═════ Given entries
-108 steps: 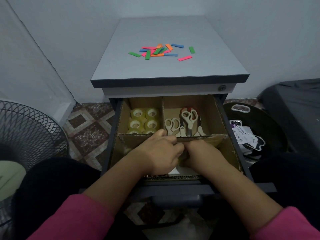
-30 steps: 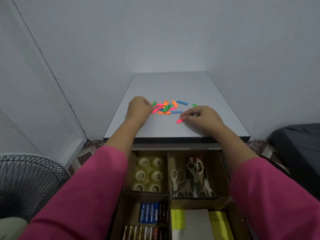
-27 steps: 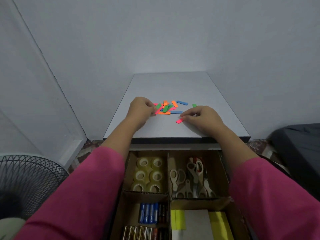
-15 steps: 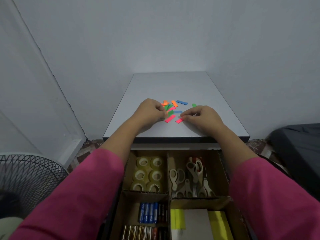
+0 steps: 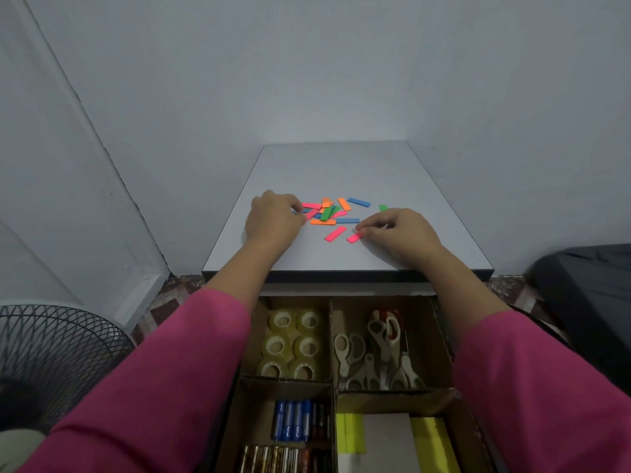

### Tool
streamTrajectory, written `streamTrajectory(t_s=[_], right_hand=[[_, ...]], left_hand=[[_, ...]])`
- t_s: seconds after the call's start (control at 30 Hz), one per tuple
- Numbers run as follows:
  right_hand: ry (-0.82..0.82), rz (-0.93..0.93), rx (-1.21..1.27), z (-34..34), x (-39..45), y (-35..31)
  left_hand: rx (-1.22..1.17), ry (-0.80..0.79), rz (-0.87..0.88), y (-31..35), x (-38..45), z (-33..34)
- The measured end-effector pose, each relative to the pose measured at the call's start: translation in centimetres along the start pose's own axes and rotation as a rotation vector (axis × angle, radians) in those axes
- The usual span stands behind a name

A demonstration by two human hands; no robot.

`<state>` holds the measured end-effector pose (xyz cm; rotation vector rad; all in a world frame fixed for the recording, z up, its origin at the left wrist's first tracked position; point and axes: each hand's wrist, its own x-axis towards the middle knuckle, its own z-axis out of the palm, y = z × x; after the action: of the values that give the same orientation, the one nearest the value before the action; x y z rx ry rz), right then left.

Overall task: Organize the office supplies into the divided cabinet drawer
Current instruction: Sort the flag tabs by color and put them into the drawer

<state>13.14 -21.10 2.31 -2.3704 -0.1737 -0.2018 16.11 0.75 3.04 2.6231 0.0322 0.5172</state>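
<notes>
On the tabletop (image 5: pixel 341 172), your left hand (image 5: pixel 273 218) is curling its fingers onto the heap of coloured strips (image 5: pixel 329 211); your right hand (image 5: pixel 397 233) is pinching a pink strip (image 5: pixel 354 237). These likely handle light, thin and slippery: pinch an end or edge.

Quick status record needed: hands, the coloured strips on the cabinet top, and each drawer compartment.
left hand: on the cabinet top, fingers at the left edge of the strip pile
right hand: fingers pinching one pink strip
loose strip: second pink strip lying apart, just left of the pinched one
drawer back left: tape rolls
drawer back right: scissors
drawer front left: batteries
drawer front right: yellow and white paper pads
strips in drawer: none visible
</notes>
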Motion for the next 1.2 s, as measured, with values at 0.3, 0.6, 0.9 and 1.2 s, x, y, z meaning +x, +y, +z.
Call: streamTrajectory(t_s=[0.3,0.6,0.9,1.2], right_hand=[[-0.008,0.001,0.019,-0.1,-0.1,0.0],[-0.002,-0.005,-0.019,-0.1,-0.2,-0.2],[-0.007,0.008,-0.013,-0.2,-0.2,-0.4],[-0.007,0.011,-0.016,-0.4,-0.4,-0.6]], left_hand=[[0.008,-0.051,-0.03,1.5,-0.1,-0.7],[-0.072,-0.164,0.126,3.2,-4.2,-0.3],[-0.007,-0.102,-0.01,1.1,2.2,0.6],[0.122,-0.207,0.022,1.3,4.4,0.8]])
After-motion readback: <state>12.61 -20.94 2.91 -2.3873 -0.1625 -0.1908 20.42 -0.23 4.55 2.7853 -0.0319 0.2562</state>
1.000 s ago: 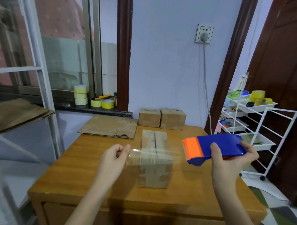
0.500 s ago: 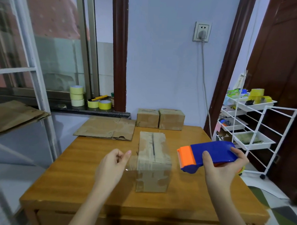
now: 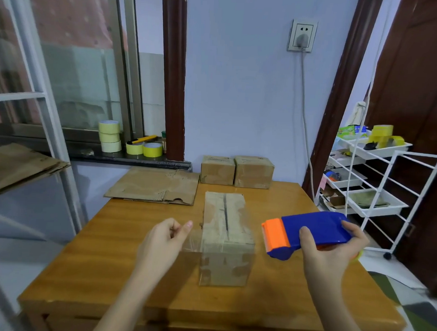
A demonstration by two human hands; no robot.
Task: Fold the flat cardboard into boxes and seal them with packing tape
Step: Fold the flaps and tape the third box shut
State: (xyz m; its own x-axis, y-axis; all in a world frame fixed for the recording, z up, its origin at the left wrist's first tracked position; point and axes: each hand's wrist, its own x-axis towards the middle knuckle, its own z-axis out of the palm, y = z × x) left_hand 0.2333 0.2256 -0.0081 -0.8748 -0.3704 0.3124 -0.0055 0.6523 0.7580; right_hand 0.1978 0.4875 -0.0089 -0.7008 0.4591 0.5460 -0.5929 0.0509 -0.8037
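Note:
A folded cardboard box stands in the middle of the wooden table, its top seam showing as a dark slit. My left hand pinches the free end of a clear tape strip just left of the box. The strip runs across the box top toward the blue and orange tape dispenser, which my right hand grips just right of the box.
Two closed boxes sit at the table's back edge, with flat cardboard left of them. Tape rolls line the window sill. A white wire cart stands to the right. More flat cardboard lies on a shelf at the left.
Both hands have come down and drawn closer to the box, bringing the stretched tape onto its top. The dispenser has moved left, toward the box's right side.

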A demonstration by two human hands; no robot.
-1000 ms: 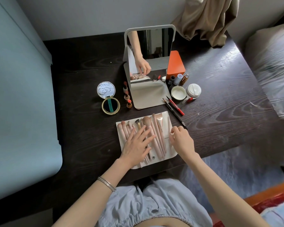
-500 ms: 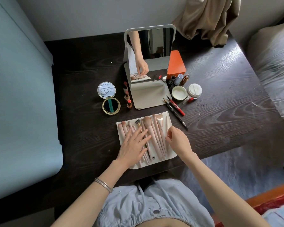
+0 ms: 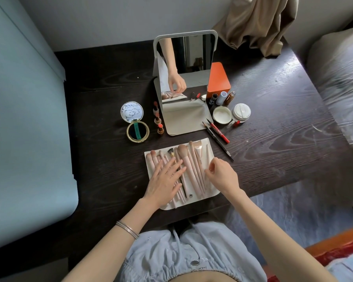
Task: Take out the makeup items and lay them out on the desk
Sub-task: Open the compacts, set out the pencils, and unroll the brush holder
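Note:
A white brush roll (image 3: 209, 195) lies open at the desk's near edge, holding several pink makeup brushes (image 3: 192, 165). My left hand (image 3: 165, 180) rests flat on the left brushes, fingers spread. My right hand (image 3: 222, 176) is at the roll's right side, fingers curled, their tips at the rightmost brush handles; a grip cannot be made out. Laid out beyond are an open gold compact (image 3: 137, 132), lipsticks (image 3: 157, 119), a red pencil (image 3: 219, 133), a black pencil (image 3: 218, 141), a cream jar (image 3: 222, 115) with its lid (image 3: 240, 111), and small bottles (image 3: 222, 97).
A standing mirror (image 3: 184, 58) on a beige base (image 3: 184, 121) faces me mid-desk, with an orange box (image 3: 218, 78) beside it. The dark wood desk (image 3: 273, 119) has a blue surface (image 3: 18, 119) on its left, a bed (image 3: 344, 88) on its right and a curtain (image 3: 257, 23) behind.
My right hand has moved left from the roll's right edge onto the brushes. My left hand has stayed flat on the left brushes.

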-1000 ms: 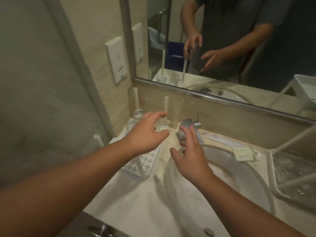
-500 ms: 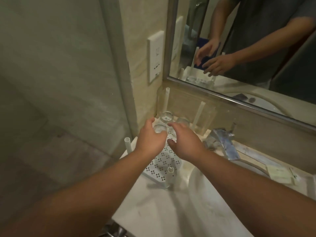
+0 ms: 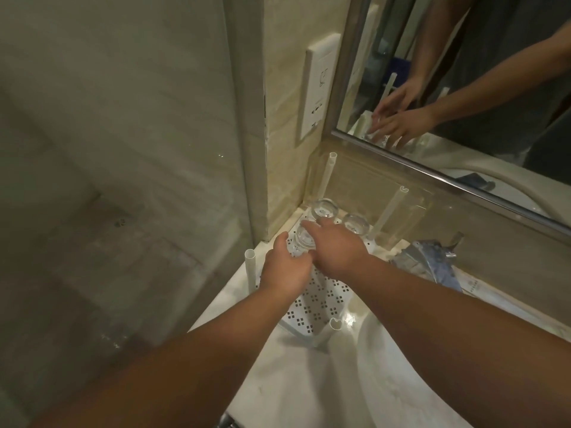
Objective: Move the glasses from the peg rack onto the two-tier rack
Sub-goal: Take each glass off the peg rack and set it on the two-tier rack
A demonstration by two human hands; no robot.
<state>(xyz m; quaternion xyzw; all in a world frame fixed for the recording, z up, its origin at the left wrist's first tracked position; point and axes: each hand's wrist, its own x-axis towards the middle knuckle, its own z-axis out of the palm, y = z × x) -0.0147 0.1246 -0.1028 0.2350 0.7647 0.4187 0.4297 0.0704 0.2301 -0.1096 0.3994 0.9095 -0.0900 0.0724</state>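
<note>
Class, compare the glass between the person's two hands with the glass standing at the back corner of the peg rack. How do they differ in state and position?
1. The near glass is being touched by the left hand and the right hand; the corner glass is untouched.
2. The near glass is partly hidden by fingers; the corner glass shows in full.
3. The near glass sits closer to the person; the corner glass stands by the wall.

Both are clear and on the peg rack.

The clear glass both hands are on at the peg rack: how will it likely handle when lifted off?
The nearest glass looks like smooth clear glass, so probably slippery and breakable if knocked. It sits close to two other glasses, so lifting it sideways could clink them. With the left hand and right hand around it, it should come up rigid and fairly light.
</note>
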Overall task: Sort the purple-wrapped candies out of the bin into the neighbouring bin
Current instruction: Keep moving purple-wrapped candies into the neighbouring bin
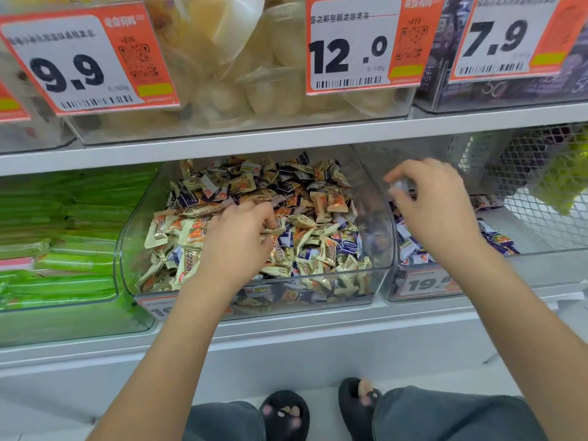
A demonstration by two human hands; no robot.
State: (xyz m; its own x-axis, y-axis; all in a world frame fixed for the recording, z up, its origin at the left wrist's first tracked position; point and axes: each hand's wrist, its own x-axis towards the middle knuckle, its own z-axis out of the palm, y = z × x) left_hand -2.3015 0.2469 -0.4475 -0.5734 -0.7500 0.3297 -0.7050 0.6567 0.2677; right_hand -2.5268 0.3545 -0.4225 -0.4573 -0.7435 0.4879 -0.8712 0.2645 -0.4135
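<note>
- Hovering over the neighbouring clear plastic bin (541,268), the right hand (436,205) pinches a small purple-wrapped candy (397,186) in curled fingertips.
- The left hand (237,243) digs into the gold-and-purple pile in the clear middle bin (127,249), fingers curled, grasp unclear.

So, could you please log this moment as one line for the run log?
left hand: digging in clear plastic bin of mixed gold and purple candies | right hand: pinching small wrapped candy over neighbouring clear bin

Bare forearms, grey trousers (451,415), and black slippers (284,415) with pink paw-print marks.
</note>
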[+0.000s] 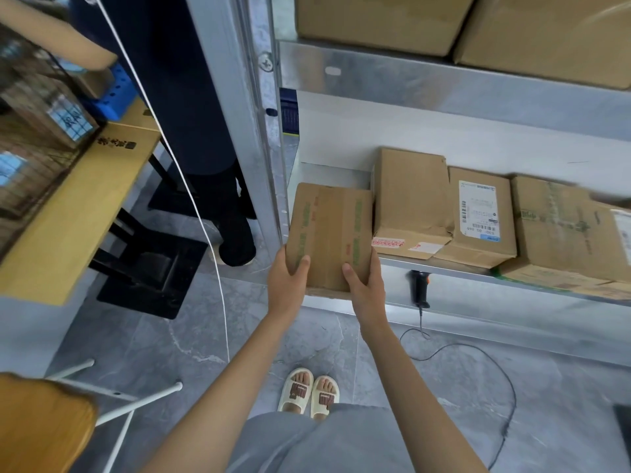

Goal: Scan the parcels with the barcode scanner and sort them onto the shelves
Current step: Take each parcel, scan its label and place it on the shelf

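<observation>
The metal shelf [392, 264] lies ahead; my left hand [286, 281] and right hand [365, 285] grip the cardboard parcel's [327, 233] near end, its long axis pointing inward at the shelf's left corner.

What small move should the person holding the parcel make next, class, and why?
Probably push the parcel further onto the shelf, then let go. Both the left hand and the right hand grip its near end, which overhangs the edge, beside the torn box.
</observation>
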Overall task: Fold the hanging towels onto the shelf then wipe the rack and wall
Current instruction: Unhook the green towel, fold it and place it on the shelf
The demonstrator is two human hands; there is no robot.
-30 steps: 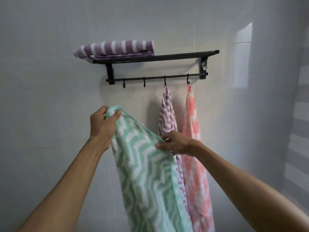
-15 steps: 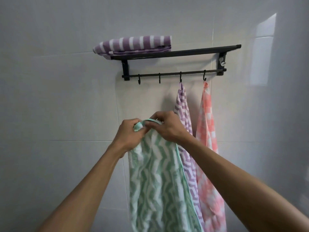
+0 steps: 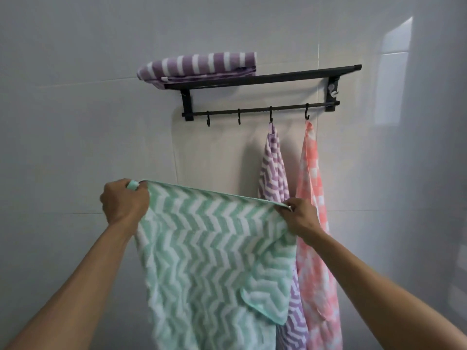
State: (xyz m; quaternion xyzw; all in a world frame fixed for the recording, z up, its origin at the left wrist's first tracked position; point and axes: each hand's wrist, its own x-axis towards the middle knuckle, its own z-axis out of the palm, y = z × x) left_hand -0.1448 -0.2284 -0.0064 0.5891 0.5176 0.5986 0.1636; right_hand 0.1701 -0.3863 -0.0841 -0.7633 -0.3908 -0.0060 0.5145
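Note:
A green-and-white zigzag towel (image 3: 209, 248) is stretched out in front of me, below the rack. My left hand (image 3: 123, 203) grips its top left corner, and my right hand (image 3: 298, 215) pinches its top right corner. The black wall rack (image 3: 290, 75) has a shelf and a bar with hooks. A folded purple striped towel (image 3: 199, 64) lies on the shelf's left end. A purple zigzag towel (image 3: 274, 168) and a pink towel (image 3: 312, 178) hang from the two right hooks, partly hidden behind the green towel.
The two left hooks (image 3: 208, 122) on the bar are bare. The right part of the shelf has nothing on it. Pale tiled wall (image 3: 88, 109) surrounds the rack, with a bright reflection (image 3: 394, 69) at the upper right.
My hands were together at the green towel's top edge half a second ago. They have moved apart, spreading the towel wide between two corners.

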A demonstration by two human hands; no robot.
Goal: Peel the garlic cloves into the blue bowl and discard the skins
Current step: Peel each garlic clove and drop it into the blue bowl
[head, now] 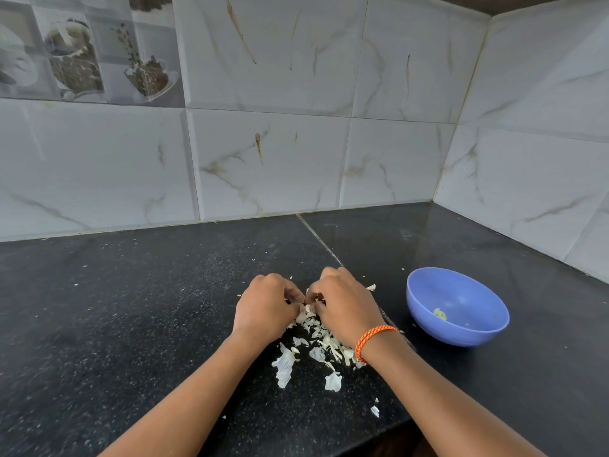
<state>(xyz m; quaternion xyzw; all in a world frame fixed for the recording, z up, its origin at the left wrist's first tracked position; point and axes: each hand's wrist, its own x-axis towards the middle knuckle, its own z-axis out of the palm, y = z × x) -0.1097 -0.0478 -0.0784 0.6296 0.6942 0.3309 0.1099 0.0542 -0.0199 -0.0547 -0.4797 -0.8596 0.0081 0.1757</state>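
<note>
My left hand (265,306) and my right hand (346,306) meet over the black counter, fingers curled, both pinching a small garlic clove (309,300) that is mostly hidden between the fingertips. Below and between the hands lies a pile of papery white garlic skins (316,344). The blue bowl (458,306) stands on the counter to the right of my right hand, holding a peeled clove (440,314) near its bottom. An orange braided band circles my right wrist.
The black speckled counter (131,308) runs back to a white marble-look tiled wall (270,159), with a second tiled wall forming a corner at the right. Stray skin scraps (375,411) lie near the counter's front edge.
</note>
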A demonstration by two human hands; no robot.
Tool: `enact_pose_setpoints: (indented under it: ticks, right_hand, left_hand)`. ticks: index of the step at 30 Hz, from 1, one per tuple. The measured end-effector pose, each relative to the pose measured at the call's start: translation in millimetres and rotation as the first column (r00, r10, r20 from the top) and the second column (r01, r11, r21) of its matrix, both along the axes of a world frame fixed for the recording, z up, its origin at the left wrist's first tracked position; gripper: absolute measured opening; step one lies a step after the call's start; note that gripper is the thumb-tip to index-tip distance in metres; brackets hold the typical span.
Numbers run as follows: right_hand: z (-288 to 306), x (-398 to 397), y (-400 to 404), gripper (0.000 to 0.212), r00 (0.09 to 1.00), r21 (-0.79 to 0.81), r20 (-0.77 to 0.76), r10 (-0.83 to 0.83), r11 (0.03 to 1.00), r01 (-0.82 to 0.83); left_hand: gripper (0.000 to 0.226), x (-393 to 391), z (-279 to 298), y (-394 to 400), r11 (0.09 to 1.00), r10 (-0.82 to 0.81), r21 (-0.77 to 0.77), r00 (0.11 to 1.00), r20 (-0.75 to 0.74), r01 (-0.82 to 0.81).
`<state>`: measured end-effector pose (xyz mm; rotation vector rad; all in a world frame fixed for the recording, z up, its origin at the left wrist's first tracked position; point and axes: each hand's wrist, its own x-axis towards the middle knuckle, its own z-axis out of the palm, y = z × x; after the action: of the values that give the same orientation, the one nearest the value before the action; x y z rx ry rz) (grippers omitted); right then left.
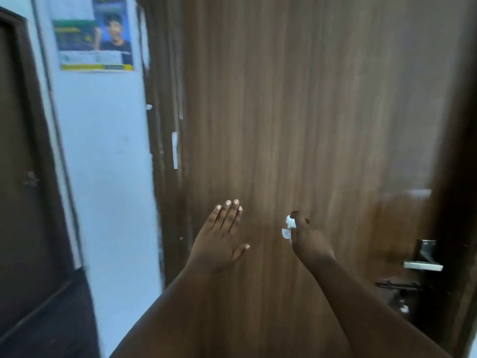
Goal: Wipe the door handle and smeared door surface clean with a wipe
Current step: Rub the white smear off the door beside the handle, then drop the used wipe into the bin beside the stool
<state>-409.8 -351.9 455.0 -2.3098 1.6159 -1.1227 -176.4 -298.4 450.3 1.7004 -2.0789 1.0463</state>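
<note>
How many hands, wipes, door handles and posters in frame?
hands: 2, left hand flat and open, right hand gripping the wipe
wipe: 1, white wipe
door handle: 1, metal door handle on the brown door
poster: 1, poster on the wall
Total: 5

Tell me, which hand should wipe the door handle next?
Probably the right hand: it already grips the wipe and is nearer the door handle. The left hand is open and farther away.
</note>
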Motion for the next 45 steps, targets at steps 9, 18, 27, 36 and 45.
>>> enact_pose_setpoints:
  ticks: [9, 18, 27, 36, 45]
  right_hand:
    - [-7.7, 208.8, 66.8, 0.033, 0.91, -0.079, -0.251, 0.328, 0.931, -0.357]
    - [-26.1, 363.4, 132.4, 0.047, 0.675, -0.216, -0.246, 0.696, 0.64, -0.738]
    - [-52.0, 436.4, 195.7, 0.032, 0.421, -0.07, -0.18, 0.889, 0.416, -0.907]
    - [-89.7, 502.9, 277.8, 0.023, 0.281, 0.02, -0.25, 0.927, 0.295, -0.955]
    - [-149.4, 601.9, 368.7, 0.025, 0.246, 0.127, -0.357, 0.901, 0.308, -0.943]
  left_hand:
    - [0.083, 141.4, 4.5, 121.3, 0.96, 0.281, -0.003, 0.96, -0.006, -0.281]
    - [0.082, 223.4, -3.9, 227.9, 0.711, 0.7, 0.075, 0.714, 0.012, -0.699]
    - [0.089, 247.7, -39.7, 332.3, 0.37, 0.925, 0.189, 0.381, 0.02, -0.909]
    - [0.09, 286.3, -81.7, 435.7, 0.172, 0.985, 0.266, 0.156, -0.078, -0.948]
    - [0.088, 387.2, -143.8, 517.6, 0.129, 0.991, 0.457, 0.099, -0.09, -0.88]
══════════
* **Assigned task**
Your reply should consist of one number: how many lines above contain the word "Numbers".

* **Result of this exercise**
2